ASSIGNMENT
Look over the entries and say how many lines include the word "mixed". Only the number, please.

═══ DATA IN THIS EXERCISE ═══

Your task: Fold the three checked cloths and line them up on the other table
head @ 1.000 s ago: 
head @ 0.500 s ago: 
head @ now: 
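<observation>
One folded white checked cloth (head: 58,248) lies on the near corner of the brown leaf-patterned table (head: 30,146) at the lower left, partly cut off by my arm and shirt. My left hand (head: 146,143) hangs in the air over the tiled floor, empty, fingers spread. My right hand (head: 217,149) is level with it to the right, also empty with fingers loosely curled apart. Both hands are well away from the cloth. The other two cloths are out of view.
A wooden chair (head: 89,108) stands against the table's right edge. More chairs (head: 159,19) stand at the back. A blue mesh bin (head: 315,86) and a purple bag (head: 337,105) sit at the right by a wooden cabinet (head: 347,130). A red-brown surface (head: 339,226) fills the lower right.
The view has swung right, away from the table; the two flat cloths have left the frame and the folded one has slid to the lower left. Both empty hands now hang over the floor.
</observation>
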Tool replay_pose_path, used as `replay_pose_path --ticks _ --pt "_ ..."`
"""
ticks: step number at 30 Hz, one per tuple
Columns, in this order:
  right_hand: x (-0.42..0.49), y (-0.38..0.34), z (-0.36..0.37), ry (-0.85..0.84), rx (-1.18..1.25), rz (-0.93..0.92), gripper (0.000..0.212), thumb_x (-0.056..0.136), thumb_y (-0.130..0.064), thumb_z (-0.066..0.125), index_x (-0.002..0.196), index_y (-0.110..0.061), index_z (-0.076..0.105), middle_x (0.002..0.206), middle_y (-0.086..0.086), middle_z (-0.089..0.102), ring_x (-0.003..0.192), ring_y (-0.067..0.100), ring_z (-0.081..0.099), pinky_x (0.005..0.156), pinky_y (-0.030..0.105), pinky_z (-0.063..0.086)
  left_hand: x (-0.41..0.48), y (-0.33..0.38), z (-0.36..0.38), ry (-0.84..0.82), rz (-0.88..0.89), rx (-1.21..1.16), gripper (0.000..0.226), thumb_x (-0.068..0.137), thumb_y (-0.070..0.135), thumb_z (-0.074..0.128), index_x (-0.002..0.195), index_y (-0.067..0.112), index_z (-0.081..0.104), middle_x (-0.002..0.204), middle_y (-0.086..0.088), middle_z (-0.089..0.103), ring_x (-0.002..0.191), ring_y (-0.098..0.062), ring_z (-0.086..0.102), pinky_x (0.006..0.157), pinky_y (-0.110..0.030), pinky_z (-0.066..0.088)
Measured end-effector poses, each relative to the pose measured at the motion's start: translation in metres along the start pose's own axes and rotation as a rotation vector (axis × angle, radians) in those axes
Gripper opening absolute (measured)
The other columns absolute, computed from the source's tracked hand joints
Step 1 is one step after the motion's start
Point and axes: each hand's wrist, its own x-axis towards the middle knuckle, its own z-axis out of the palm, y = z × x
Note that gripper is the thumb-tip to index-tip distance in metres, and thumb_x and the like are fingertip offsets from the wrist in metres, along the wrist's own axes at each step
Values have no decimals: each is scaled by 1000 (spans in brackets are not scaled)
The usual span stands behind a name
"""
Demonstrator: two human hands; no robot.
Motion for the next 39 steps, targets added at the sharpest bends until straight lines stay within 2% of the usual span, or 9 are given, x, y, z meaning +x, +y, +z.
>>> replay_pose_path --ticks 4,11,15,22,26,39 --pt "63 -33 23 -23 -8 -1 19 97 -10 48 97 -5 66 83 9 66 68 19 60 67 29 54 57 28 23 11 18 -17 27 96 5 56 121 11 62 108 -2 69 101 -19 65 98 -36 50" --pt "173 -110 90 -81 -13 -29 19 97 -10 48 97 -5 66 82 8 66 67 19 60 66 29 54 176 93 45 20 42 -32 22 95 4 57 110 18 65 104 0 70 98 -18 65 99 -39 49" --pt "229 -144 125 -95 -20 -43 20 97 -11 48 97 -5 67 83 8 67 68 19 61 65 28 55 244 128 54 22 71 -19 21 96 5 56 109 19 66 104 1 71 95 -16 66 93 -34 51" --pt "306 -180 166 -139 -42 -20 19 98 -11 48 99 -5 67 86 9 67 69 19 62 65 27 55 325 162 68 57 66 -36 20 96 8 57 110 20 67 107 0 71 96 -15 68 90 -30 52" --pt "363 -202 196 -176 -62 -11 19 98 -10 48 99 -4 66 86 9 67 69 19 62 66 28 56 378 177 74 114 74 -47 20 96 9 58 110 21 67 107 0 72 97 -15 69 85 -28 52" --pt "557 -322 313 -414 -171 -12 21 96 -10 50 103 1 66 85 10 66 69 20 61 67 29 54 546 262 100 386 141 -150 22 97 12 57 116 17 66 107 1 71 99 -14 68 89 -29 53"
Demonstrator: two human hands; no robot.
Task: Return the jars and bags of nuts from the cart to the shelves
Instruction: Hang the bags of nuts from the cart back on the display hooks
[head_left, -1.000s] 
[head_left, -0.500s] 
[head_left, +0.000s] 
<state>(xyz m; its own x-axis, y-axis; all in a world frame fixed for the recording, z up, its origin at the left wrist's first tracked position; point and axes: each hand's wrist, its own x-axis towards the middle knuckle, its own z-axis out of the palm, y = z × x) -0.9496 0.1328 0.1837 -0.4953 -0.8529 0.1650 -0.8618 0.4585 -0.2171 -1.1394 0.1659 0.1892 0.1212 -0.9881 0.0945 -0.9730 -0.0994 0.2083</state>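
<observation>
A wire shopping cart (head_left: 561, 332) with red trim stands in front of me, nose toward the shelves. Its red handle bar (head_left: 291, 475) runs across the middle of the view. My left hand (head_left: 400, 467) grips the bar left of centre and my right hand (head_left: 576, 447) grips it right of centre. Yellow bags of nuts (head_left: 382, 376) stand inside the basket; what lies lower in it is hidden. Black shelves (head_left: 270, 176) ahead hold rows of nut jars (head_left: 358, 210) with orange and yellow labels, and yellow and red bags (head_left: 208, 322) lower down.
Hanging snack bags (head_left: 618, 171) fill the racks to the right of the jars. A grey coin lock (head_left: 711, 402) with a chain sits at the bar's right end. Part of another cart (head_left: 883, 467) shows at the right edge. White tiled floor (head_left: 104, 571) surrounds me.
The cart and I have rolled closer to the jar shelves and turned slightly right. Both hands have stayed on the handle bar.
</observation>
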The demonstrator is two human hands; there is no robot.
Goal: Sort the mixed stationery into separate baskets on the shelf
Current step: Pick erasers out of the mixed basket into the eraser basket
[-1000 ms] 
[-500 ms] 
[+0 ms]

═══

TASK SOLUTION
2